Try it: In the data below, find every line that has the string "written", and copy it.

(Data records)
= Beginning of Section =

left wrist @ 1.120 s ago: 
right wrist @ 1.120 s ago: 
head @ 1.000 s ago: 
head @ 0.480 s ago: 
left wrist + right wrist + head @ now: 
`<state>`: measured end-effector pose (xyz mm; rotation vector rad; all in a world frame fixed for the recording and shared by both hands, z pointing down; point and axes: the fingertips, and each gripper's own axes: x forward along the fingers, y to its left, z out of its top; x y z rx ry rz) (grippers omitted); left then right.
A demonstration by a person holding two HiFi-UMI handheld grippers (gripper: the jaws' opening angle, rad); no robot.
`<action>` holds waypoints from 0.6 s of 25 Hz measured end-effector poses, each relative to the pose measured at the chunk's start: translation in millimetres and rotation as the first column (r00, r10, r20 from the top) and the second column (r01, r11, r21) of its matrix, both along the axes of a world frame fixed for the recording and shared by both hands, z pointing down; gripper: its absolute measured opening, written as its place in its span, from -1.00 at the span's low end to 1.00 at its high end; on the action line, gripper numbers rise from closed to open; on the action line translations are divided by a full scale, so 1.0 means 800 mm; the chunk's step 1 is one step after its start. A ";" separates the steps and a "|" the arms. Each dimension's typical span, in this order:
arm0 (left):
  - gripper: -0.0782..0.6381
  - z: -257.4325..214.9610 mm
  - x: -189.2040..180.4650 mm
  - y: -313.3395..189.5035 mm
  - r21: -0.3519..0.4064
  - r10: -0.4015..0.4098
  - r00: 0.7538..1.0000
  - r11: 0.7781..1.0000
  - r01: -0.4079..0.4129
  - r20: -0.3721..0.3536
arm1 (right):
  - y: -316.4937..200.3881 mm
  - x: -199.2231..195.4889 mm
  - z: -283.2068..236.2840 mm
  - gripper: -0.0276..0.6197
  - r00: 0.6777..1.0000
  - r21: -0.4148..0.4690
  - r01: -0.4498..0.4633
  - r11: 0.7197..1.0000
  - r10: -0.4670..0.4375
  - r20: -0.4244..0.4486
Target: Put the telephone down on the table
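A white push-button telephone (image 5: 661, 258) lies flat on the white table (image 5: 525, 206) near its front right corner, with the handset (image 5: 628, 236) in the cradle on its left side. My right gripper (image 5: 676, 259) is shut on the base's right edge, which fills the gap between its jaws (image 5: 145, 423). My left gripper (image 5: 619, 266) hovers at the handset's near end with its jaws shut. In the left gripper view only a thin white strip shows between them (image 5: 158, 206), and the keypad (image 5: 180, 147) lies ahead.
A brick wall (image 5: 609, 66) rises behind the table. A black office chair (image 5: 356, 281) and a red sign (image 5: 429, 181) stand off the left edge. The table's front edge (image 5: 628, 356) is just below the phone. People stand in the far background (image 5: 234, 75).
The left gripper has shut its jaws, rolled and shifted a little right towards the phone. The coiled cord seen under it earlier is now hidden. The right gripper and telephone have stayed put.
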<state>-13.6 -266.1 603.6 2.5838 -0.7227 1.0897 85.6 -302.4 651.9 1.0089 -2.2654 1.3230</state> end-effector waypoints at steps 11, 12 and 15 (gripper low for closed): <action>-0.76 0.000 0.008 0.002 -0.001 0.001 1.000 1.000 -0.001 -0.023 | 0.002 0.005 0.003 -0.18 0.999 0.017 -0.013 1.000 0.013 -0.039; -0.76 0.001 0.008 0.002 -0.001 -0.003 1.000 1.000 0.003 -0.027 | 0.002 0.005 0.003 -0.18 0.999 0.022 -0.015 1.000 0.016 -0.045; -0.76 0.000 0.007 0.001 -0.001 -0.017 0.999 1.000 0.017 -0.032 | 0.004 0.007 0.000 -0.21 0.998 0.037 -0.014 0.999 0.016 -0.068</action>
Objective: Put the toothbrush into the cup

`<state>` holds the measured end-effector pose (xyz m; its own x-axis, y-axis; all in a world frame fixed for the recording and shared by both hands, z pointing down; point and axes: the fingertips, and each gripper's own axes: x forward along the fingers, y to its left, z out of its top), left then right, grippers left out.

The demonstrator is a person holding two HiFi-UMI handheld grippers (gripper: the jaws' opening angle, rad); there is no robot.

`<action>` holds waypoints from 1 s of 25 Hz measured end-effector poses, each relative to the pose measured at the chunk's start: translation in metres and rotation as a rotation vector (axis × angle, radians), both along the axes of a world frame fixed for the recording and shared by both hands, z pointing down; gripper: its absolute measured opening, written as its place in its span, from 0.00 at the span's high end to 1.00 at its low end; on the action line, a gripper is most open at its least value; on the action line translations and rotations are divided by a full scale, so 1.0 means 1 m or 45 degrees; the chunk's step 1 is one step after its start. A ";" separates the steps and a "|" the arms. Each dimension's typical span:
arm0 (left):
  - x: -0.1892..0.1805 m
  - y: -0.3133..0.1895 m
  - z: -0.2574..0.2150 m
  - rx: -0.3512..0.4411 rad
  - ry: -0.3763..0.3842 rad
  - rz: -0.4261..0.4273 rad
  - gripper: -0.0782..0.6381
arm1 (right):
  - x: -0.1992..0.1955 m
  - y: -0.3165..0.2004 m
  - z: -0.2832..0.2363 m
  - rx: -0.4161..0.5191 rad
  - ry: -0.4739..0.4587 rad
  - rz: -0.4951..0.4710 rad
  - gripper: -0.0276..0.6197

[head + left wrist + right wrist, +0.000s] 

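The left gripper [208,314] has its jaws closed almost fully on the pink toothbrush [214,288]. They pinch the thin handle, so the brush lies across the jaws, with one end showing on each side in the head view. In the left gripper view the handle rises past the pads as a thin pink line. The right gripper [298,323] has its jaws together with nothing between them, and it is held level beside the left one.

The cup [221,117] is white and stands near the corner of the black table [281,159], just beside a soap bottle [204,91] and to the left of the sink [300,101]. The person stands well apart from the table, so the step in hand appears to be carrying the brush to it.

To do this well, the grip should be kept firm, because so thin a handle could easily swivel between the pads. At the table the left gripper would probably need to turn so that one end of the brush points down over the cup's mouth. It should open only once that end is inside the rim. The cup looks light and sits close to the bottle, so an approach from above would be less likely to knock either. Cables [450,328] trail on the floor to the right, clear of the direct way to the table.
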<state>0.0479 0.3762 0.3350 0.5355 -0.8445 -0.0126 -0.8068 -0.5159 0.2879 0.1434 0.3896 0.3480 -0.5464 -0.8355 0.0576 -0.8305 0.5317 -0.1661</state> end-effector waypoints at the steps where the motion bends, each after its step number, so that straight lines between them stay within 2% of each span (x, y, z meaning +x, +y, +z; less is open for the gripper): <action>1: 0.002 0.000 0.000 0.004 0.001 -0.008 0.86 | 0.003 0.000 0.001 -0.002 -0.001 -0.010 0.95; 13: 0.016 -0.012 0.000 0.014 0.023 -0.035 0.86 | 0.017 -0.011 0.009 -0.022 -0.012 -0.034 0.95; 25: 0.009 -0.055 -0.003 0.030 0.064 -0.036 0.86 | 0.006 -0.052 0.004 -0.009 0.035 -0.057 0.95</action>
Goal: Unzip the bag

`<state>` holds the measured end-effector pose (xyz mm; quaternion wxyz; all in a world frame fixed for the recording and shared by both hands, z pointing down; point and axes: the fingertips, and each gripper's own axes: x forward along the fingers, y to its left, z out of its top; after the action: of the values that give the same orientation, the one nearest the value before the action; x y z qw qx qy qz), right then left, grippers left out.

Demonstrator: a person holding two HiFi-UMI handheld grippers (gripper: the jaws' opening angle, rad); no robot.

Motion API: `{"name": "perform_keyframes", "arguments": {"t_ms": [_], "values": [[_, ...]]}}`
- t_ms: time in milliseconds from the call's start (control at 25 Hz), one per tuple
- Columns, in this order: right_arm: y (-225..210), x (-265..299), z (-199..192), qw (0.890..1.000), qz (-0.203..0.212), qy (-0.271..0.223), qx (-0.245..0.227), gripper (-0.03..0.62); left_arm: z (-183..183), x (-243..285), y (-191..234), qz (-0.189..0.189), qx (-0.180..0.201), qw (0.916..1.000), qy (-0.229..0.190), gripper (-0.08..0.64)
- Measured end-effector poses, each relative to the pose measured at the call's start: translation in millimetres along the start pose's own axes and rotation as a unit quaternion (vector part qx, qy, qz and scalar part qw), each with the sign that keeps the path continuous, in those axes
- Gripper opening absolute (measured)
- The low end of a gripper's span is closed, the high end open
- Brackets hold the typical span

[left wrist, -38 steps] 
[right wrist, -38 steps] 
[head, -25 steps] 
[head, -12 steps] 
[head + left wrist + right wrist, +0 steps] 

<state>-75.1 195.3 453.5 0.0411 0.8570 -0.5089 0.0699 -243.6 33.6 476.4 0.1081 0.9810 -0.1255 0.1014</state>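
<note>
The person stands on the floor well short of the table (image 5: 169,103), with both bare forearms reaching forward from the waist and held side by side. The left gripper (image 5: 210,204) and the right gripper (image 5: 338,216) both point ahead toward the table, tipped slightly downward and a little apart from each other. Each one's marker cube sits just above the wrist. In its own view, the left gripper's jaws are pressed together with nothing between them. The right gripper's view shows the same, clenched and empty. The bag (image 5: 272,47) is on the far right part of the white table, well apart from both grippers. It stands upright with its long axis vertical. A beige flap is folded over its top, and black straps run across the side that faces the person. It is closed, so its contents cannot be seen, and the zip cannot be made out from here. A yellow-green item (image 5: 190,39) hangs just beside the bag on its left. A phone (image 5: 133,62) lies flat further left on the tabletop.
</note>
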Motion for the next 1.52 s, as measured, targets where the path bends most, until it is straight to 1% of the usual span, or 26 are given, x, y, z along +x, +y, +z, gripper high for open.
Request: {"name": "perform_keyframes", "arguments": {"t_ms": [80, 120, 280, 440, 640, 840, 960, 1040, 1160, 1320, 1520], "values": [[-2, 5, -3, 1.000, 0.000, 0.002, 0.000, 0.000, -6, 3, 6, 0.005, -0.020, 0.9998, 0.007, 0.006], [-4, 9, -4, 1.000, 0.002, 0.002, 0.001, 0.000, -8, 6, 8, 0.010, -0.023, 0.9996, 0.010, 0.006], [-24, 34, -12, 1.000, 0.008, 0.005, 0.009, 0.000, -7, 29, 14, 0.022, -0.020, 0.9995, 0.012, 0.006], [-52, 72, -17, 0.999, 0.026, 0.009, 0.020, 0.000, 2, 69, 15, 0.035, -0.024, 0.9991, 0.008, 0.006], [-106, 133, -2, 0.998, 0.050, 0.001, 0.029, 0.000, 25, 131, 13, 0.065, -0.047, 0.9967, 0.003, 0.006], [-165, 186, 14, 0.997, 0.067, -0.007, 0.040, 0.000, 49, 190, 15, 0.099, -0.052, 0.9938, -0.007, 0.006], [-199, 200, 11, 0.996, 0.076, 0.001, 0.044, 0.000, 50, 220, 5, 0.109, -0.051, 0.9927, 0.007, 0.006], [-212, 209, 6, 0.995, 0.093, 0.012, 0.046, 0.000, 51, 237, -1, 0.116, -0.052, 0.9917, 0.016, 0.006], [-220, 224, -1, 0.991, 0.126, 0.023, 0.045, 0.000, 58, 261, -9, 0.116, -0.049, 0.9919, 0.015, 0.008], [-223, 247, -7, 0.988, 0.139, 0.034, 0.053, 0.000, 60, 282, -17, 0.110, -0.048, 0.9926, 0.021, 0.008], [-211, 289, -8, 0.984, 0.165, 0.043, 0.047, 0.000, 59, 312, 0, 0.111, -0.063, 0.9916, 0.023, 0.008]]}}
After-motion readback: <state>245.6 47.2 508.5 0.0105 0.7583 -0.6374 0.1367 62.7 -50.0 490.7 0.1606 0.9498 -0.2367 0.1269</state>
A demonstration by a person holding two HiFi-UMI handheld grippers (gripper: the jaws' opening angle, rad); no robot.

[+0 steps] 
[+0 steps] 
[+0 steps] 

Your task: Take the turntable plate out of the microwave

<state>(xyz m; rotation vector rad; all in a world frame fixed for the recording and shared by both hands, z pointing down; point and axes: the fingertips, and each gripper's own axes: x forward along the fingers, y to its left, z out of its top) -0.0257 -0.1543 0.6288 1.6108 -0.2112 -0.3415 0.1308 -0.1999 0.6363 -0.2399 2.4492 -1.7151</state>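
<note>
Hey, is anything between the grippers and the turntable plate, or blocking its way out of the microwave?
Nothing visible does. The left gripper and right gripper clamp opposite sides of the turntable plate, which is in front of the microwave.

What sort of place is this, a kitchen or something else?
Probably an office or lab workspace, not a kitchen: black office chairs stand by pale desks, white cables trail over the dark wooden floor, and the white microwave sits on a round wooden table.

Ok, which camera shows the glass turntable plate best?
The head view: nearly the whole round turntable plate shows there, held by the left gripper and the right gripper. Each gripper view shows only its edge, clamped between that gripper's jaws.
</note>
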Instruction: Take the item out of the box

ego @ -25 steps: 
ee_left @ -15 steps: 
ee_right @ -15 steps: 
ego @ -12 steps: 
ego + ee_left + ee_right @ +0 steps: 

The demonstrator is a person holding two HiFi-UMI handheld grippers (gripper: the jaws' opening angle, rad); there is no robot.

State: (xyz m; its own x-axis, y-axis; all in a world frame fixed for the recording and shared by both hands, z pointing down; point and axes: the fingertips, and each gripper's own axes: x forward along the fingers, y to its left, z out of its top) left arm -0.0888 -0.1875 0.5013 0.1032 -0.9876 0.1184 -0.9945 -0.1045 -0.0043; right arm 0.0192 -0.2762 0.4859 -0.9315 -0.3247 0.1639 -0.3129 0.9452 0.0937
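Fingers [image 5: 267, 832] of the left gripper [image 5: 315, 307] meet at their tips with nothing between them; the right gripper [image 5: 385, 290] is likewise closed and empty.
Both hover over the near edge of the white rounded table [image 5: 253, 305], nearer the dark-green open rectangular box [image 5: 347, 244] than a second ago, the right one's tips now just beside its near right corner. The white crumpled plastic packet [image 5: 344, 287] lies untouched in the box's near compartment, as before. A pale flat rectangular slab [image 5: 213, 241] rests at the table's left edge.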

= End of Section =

Result of this task:
`<action>` holds waypoints from 0.6 s of 25 Hz measured end-effector poses, each relative to the pose measured at the chunk's start: translation in millimetres and rotation as the first column (r00, r10, r20 from the top) and the second column (r01, r11, r21) of its matrix, both along the axes of a world frame fixed for the recording and shared by both hands, z pointing down; gripper: its absolute measured opening, written as its place in its span, from -1.00 at the span's low end to 1.00 at its high end; on the action line, gripper numbers rise from closed to open; on the action line translations are divided by a full scale, so 1.0 means 800 mm; the chunk's step 1 is one step after its start. A ";" separates the steps and a "|" the arms. Each dimension's typical span, in this order:
`<action>` holds waypoints from 1 s of 25 Hz measured end-effector poses, each relative to the pose measured at the chunk's start: translation in metres and rotation as a rotation vector (axis × angle, radians), both along the axes of a world frame fixed for the recording and shared by both hands, z pointing down; gripper: its absolute measured opening, written as its place in its span, from 0.00 at the span's high end to 1.00 at its low end; on the action line, a gripper is most open at its least value; on the action line translations and rotations are divided by a full scale, so 1.0 means 1 m or 45 degrees; the chunk's step 1 is one step after its start. A ";" separates the steps and a "|" the arms. Each dimension's typical span:

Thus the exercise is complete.